- TASK DIRECTIONS -
Verbatim copy without images: repeat the records in full.

┌──

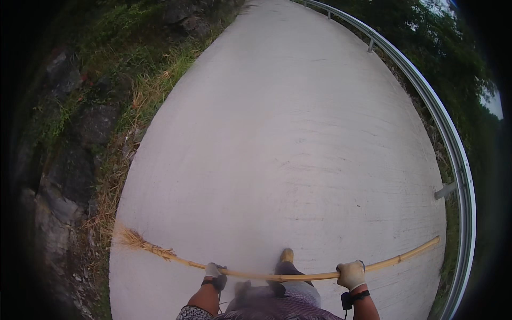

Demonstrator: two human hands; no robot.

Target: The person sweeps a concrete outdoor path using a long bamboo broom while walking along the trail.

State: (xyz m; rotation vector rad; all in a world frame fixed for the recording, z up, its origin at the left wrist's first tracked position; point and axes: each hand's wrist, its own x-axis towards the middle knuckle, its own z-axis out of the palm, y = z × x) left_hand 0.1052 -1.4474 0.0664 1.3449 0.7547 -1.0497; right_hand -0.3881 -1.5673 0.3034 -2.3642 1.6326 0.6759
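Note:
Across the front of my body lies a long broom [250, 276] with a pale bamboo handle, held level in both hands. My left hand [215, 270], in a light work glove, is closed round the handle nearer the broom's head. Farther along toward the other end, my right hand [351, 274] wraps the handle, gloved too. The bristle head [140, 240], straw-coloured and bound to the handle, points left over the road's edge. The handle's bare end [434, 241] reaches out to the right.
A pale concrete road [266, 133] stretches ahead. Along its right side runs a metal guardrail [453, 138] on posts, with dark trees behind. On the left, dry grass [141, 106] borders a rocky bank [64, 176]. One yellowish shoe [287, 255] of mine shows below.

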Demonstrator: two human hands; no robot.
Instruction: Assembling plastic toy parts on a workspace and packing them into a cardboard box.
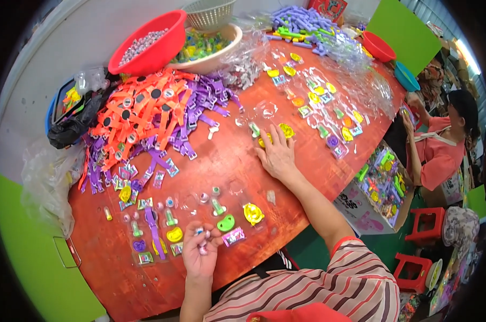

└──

- SOLUTION TO THIS EXERCISE -
Demonstrator: two human hands; no robot.

Target: The person sweeps a concrete outdoor path using a long bamboo broom while walking along the trail.

State: (xyz m; rotation vector rad; all in a world frame fixed for the recording, z up, its origin at the left wrist's first tracked position; point and axes: each hand's wrist, its own x-axis towards the middle knuckle, its own z-axis out of the palm, y = z × x) left_hand 0.1052 -1.4474 0.0664 1.3449 0.7547 -1.0497; right_hand -0.3881 -1.5673 0.3034 -2.3642 1.6326 0.6759
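Note:
Across the front of my body lies a long broom [250, 276] with a pale bamboo handle, held level in both hands. My left hand [215, 270], in a light work glove, is closed round the handle nearer the broom's head. Farther along toward the other end, my right hand [351, 274] wraps the handle, gloved too. The bristle head [140, 240], straw-coloured and bound to the handle, points left over the road's edge. The handle's bare end [434, 241] reaches out to the right.
A pale concrete road [266, 133] stretches ahead. Along its right side runs a metal guardrail [453, 138] on posts, with dark trees behind. On the left, dry grass [141, 106] borders a rocky bank [64, 176]. One yellowish shoe [287, 255] of mine shows below.
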
Demonstrator: two human hands; no robot.
Instruction: Assembling plastic toy parts on a workspace and packing them into a cardboard box.

Nothing else belongs in this output.